You make it sound as lots of traffic and media attention are all
absolutely good things. Cryonics, for instance, has generated lots of
media attention. Since 98% of anything mass culture produces is crap
I don't care much for transhumanism being appreciated by the mass
culture. Call me a snob, if you wish.

> Frankly I've never understood what's so transhuman about making
> minimal use of webpage-enhancing technologies. IMHO, a "perfect"
> webpage is not only fast-loading and informative, but also visually
> pleasing. The design has to enhance the desired emotional impact
> of the text. Transhuman pages should ideally icorporate the latest
> in web technology and artistic design; a boring text-only page
> (some people don't even bother to set a background color) is fit for
> Luddites and Amish, not for technophiles like us.

Since its very beginnings, and particularly now, the IT technology is
suffering from one big problem: inability to define standards that age
well. The more bells & whistles you use, the shorter the readability
window and the percentile of users you can reach. In contrast to a
"boring text-only page" as http://smople.thehub.com.au/~mitch/ , a
'cute' graphics-only entry page won't get indexed by search engines.

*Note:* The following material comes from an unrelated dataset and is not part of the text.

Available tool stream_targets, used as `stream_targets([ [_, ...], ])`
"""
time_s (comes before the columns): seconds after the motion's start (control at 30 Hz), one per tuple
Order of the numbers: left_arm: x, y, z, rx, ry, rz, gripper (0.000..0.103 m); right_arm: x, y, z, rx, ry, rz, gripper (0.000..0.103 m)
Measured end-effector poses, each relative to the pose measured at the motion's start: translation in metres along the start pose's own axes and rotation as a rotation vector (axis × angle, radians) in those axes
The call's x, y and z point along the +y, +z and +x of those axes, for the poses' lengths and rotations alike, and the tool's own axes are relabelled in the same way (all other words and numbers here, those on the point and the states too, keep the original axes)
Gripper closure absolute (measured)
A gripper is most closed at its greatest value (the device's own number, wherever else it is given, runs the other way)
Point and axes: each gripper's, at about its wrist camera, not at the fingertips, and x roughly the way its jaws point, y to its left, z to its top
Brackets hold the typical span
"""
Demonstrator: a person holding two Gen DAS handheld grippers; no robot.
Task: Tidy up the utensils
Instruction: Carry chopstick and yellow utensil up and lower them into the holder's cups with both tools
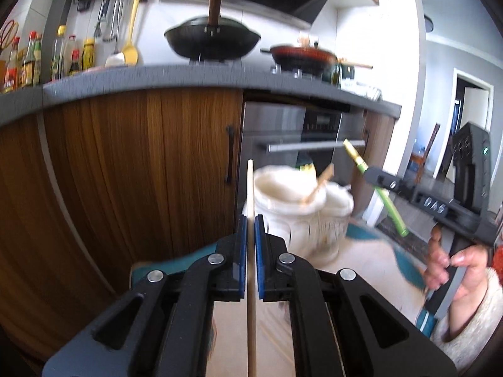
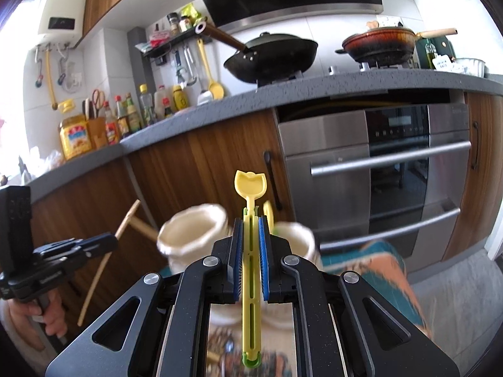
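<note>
The left gripper [image 1: 250,220] has its blue pads [image 1: 241,251] pressed together on a thin wooden stick [image 1: 250,188] that runs straight up between them. The right gripper [image 2: 250,229] is clamped on a yellow-green utensil [image 2: 250,270]; its flat yellow head [image 2: 250,183] stands above the pads. Beyond both, blurred, sits a white holder [image 1: 301,207] with 2 round openings, 1 holding another wooden piece [image 1: 319,185]. Far behind are the grey countertop [image 2: 283,94], a black wok [image 2: 273,55] and a steel oven [image 2: 393,169] on the right.
</note>
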Motion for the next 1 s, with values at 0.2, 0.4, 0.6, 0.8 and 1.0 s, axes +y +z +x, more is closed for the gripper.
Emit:
stream_targets([
  [0.2,0.006,0.044,0.02,-0.095,-0.005,-0.054,0.098,-0.021,0.021,0.031,-0.029,0.076,0.122,0.092],
  [0.4,0.015,0.079,0.044,-0.193,-0.028,-0.149,0.098,-0.042,0.025,0.062,-0.056,0.096,0.221,0.092],
  [0.6,0.01,0.09,0.067,-0.271,-0.063,-0.159,0.098,-0.056,0.013,0.075,-0.057,0.108,0.255,0.092],
  [0.8,0.002,0.086,0.092,-0.289,-0.049,-0.145,0.098,-0.058,0.006,0.081,-0.048,0.107,0.253,0.092],
  [1.0,0.001,0.078,0.097,-0.295,-0.046,-0.141,0.098,-0.061,0.001,0.088,-0.041,0.101,0.259,0.092],
])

Do you think all these guys don't know anything about web design?

        http://xent.ics.uci.edu/
        http://www.ai.mit.edu/~shivers/
        http://photo.net/philg/

> If your cake looks like crap, people will be reluctant to taste
> it. If it looks delicious on the other hand...

A browser-dependant page with huge gifs, Java, Shockwave and JavaScript
sure looks like crap to me.

I guess I should be looking for Grail or Opera. Losing state in 30
Netscrape windows due to crash (even with Java/JavaScript disabled)
annoys me beyond words. What's the value of a stable OS if your apps
crash?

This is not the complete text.